Adana’nın Kozan ilçesi ve Rize’de başörtülü öğrencilere karşı yapılan haksızlıklara değinen Başoğlu şöyle devam etti:
“Kozan ve Rize’de iki İmam-Hatip Lisesi öğrencisinin maruz kaldıkları olayda ödül kazanan öğrencilerin sırf başörtülü oldukları için ödülleri verilmediği gibi toplumun önünde rencide edilmişlerdir. Ayrıca askerin sivile emir verme hakkı yoktur. Kozan’da binbaşının emrini dinleyen kaymakam ve Milli Eğitim Müdürü’nün görevden alınması gerekmektedir. Başbakan’ın haksızlığa uğrayan öğrencileri telefonla araması yetmez, arkalarında halkın desteği gücü ve anayasayı değiştirebilecek hakları varken gerçek bir sivil anayasa yapıp, başörtüsü yasağını kökten çözmelidirler.”
“BAŞÖRTÜSÜ TAKMAK SUÇ GİBİ
GÖSTERİLMEK İSTENİYOR”
Bazı gazetelerde yayınlanan başörtüsü araştırmalarının, başörtüsü takmanın suç gibi gösterilmeye çalışma amacında olduğunu belirten Başoğlu, “Bazı gazetelerde yayınlanmakta olan kaç kişi başını örtüyor araştırmalarının üzerine kadınlar, ‘Niçin, ne zaman, kimin baskısıyla başını örttün?’ diye hesaba çekilmekte ve ‘zorla başımı örttüm’ dedirtinceye kadar sorular devam etmektedir. Türkiye bağımsız bir ülkedir. İsteyen başını örter, isteyense açar. Hiç kimse ‘başını niçin açtın?’ diye soru sormuyor. Başörtülüleri adeta vebalı gibi muameleye tabi tutan çevreler, insanlarımızı rencide ediyor. Sanki suçlu arar gibi araştırma yapanların ve ‘bakın bunlar da suç işlediler’ diye topluma anlatmaya çalışmak her şeyden önce Türk kadınına hakarettir, artık bu anlayıştan vazgeçilmelidir.” diye konuştu.

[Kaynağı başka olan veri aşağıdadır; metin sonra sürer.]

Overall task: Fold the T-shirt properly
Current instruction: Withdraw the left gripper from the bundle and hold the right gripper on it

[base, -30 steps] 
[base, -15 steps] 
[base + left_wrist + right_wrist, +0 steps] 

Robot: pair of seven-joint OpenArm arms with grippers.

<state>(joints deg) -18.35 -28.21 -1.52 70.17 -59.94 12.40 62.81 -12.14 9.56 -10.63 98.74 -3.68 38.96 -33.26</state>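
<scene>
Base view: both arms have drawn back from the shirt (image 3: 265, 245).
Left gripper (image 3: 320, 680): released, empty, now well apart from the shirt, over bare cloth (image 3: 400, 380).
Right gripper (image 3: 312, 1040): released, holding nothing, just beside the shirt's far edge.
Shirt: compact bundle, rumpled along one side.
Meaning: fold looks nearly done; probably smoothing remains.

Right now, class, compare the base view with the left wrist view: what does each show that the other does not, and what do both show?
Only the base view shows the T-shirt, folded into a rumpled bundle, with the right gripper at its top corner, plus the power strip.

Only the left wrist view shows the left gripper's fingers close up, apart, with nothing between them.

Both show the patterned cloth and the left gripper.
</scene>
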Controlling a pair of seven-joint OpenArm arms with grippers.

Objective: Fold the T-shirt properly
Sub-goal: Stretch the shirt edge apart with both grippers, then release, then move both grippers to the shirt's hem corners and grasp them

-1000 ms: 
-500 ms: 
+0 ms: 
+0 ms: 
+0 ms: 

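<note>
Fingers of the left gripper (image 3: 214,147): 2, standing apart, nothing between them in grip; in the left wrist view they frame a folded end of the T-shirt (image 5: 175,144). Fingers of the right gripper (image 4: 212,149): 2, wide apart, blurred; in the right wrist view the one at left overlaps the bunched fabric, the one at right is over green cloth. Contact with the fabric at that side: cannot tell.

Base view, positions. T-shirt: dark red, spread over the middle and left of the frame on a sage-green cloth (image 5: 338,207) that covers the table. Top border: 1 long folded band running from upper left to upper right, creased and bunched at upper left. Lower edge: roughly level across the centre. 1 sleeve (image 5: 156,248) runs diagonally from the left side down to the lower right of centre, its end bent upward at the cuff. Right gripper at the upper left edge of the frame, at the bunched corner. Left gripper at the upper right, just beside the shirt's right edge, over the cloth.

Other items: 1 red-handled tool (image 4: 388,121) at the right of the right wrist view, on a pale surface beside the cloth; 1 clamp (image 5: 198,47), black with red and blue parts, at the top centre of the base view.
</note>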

GÜNDOĞDU: ANAYASAMIZ ÇAĞDAŞ DEĞİL
Eğitim-Bir-Sen Genel Başkanı Ahmet Gündoğdu da meşruiyet debisi yüksek bir anayasa yapılması gerektiğini belirtti. Gündoğdu, “Bizim anayasamız çağdaş bir anayasa değildir. Çağdaş olmayan anayasalar da özgürlük ve insan haklarını ihmal etmektedirler. Bize meşruiyet debisi yüksek bir anayasa gerekmektedir. Yeni anayasa tartışmalarını başörtüsü tartışmalarına indirgemeyelim fakat bu da temel bir hak olduğundan unutulmamalı, çözümü anayasada ihmal edilmemelidir” şeklinde konuştu.